TASK STATEMENT
The expected output is each line from the one containing "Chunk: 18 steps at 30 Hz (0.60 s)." to the last line of the data below, set down exactly, minus the pictures.

DATA SHOWN
★ ★ ★ ★ ★
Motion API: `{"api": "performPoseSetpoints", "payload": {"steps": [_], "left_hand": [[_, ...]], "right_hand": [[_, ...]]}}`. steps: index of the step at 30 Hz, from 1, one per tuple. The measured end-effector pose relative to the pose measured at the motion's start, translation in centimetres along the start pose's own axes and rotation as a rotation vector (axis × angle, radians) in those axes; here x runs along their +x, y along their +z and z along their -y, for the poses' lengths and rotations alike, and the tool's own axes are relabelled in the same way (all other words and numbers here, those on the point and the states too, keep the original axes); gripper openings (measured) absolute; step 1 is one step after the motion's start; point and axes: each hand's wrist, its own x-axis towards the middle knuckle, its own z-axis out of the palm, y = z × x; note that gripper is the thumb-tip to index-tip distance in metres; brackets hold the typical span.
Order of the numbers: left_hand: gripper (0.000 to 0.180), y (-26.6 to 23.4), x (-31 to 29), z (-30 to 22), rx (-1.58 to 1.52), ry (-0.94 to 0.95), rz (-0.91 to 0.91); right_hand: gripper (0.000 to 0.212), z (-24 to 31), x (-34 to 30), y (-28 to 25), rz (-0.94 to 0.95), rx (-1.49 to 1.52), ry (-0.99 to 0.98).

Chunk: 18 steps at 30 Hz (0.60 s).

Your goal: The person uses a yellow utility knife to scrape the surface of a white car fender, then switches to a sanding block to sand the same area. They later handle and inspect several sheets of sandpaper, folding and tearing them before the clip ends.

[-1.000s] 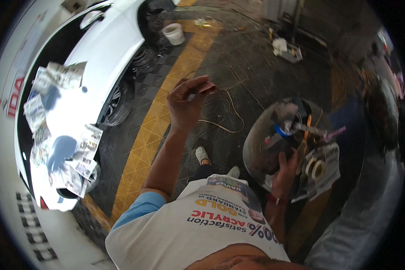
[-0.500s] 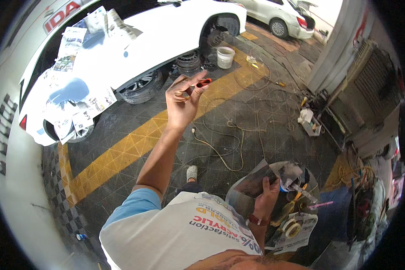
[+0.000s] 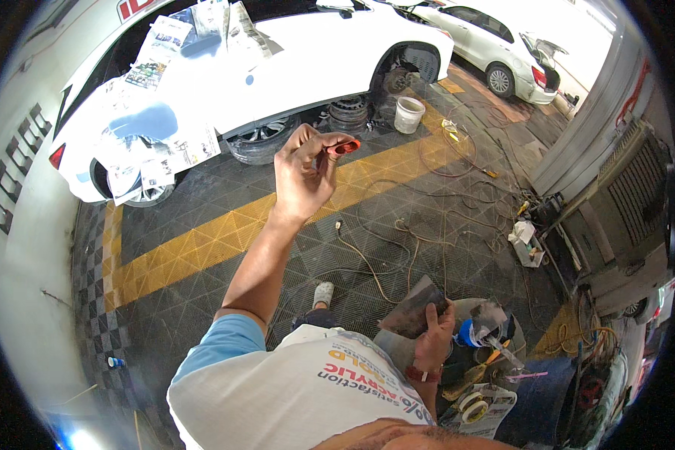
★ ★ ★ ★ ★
REPLY TO THE EXERCISE
Chunk: 18 steps at 30 Hz (0.60 s).

Your goal: The person uses a yellow utility knife to scrape the surface of a white car fender, then switches to a sanding block to sand the same area. They later handle and inspect several sheets of sandpaper, folding and tearing them before the clip ends.

[-1.000s] 
[-0.500s] 
[+0.000s] 

Work on this exercise is now complete.